First we Portuguese groups gathered on our side of the river, then were waved across the bridge in vehicle convoy by traffic police. Over in Spain we joined with the Spanish groups, then, after some directing and misdirecting by the police – it looked deliberate but it turned out to be to avoid a big group of Sunday runners, for whom roads had been closed – we all parked and got out of our vehicles. We unfurled the banners and clambered up the hillside and gathered on the deck of the bridge beneath the whining cables, using what must have been a walkway for maintenance workers.

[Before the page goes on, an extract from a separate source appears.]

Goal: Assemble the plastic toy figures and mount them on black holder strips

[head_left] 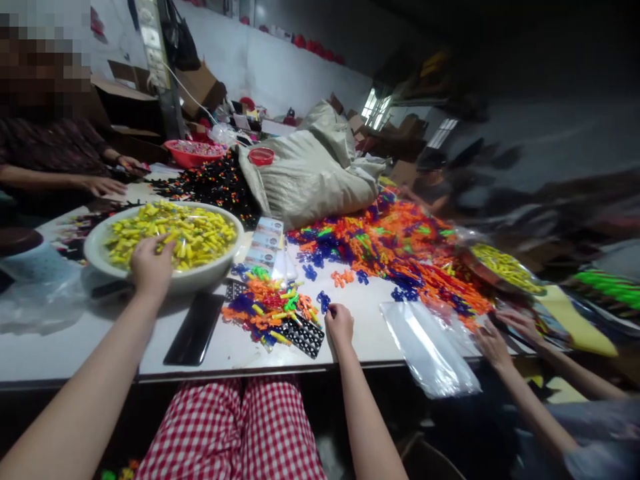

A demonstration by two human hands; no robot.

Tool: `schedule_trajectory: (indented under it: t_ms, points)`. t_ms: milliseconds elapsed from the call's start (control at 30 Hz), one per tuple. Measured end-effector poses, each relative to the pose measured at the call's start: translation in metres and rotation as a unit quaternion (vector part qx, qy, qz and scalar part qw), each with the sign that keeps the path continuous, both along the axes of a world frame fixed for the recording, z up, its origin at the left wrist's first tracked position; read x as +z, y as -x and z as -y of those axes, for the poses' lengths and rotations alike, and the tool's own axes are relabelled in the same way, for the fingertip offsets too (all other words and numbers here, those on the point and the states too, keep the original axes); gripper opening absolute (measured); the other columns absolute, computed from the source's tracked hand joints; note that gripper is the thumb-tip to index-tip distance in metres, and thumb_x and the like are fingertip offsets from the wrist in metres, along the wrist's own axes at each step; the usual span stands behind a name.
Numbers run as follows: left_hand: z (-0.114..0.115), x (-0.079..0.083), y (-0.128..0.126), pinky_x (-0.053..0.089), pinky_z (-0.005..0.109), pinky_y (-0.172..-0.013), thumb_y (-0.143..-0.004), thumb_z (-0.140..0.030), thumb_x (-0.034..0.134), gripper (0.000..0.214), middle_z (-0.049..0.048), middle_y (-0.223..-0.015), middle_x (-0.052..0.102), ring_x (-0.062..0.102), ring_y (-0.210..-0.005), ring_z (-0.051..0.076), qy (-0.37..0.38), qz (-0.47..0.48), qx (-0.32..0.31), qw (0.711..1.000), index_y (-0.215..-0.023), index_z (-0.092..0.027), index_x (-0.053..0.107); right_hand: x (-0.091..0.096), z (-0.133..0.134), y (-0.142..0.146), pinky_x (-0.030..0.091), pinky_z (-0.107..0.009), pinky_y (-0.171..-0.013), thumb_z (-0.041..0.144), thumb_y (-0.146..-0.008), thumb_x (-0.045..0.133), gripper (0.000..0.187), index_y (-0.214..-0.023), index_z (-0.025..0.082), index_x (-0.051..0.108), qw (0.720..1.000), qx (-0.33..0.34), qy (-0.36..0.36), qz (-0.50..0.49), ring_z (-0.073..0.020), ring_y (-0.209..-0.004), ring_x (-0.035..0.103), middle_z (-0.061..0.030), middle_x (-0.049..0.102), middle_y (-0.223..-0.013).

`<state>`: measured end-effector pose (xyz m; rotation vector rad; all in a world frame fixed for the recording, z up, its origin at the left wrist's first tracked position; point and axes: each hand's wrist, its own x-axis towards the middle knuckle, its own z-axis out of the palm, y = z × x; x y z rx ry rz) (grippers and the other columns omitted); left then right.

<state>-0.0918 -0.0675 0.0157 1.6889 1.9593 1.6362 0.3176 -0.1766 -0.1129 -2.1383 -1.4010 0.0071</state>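
My left hand (pixel 153 263) is at the near rim of a white basin (pixel 93 250) heaped with small yellow plastic pieces (pixel 203 233). Its fingers are bent together among the pieces; what they hold, if anything, is hidden. My right hand (pixel 341 323) is low over the table, thumb and fingers pinched at the edge of a small dark-blue plastic figure (pixel 323 300). Between my hands lies a mixed pile of orange, red, green, blue and yellow pieces (pixel 270 307), partly covering a black patterned sheet (pixel 303 335).
A black phone (pixel 194 330) lies by the basin. Printed cards (pixel 265 243) stand behind the pile. Clear plastic bags (pixel 430 347) overhang the table edge at right, near a co-worker's hands (pixel 495 343). A large sack (pixel 310 177) and a colourful heap (pixel 380 247) lie beyond. Another person sits far left.
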Motion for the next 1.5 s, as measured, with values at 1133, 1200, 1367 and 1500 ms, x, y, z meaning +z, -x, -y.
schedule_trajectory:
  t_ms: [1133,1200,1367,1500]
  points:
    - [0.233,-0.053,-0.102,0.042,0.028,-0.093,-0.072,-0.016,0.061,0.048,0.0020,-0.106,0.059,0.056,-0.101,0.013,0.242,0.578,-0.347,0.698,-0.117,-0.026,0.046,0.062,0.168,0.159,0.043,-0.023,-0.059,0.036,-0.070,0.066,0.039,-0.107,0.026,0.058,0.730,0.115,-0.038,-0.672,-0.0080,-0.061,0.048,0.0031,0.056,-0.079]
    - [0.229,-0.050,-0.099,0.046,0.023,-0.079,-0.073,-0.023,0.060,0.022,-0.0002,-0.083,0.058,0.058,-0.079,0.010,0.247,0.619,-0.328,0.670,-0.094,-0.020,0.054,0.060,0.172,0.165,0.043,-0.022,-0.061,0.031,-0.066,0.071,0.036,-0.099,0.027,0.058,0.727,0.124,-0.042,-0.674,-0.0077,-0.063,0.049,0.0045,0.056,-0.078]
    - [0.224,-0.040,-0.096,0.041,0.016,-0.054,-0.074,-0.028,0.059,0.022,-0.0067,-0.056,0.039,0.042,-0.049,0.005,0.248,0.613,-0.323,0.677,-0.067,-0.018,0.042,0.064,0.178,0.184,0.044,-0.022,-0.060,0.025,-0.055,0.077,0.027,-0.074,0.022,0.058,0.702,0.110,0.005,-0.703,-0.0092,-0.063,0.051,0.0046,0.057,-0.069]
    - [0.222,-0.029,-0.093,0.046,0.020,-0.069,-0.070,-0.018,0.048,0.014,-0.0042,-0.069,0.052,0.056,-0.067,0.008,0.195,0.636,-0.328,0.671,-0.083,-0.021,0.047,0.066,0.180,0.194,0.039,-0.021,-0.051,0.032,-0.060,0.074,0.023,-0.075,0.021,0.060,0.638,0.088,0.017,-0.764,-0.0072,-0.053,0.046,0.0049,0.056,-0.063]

Bodies and banners on the bridge

Bodies and banners on the bridge

Skyward view

Skyward view

I don’t know why I worried about the event, other than that I simply do worry about these things: would anybody show up, was the bridge a dangerous setting, was there anything no one had thought of (an unknown unknown), was it genuinely a useful thing to do? Well, some three hundred people came, from both countries. The press were there too. The timing coincided with the Paris Climate Change Agreement coming into force, which in its simplest terms has to mean no new fossil fuel projects anywhere in the world because the delicate system of the planet can no longer sustain them. The science is so overwhelming and so convincing and yet still we have to wave banners from bridges. At the very least – or should I say at the very best – it was a meeting of minds as the participating groups gathered under the bridge after the demonstration to eat and talk and share experiences.

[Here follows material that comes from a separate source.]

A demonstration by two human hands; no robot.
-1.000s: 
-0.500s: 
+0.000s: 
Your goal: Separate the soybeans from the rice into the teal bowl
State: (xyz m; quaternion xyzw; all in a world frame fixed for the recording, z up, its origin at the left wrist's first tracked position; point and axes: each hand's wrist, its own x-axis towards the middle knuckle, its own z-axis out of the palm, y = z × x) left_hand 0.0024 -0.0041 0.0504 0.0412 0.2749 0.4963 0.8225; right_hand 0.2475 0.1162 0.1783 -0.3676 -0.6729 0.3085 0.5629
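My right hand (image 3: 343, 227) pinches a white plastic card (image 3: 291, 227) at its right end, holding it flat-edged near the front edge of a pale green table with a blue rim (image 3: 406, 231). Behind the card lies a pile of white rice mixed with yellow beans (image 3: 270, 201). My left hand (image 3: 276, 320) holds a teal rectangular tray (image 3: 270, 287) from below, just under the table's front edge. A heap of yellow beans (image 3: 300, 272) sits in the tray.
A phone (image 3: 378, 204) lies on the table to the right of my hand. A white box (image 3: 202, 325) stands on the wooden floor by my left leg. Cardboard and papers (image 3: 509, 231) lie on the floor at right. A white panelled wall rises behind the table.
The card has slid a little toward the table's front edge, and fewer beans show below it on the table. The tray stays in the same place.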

I highly recommend having Spanish colleagues at a protest picnic: fabulous paella

I highly recommend having Spanish colleagues at a protest/picnic: fabulous paella. Husband took a tray of focaccia around, which went like hot cakes


Black Redstart

Our small hibiscus tree has managed never to be without a flower in the months since we got it

Our potted hibiscus tree has managed never once to be without a flower in the months since we got it

The cork oak I see at the end of my walk up the hill

The cork oak I see at the end of my walk up the hill (‘9’ on the trunk means it was last harvested of cork in 2009)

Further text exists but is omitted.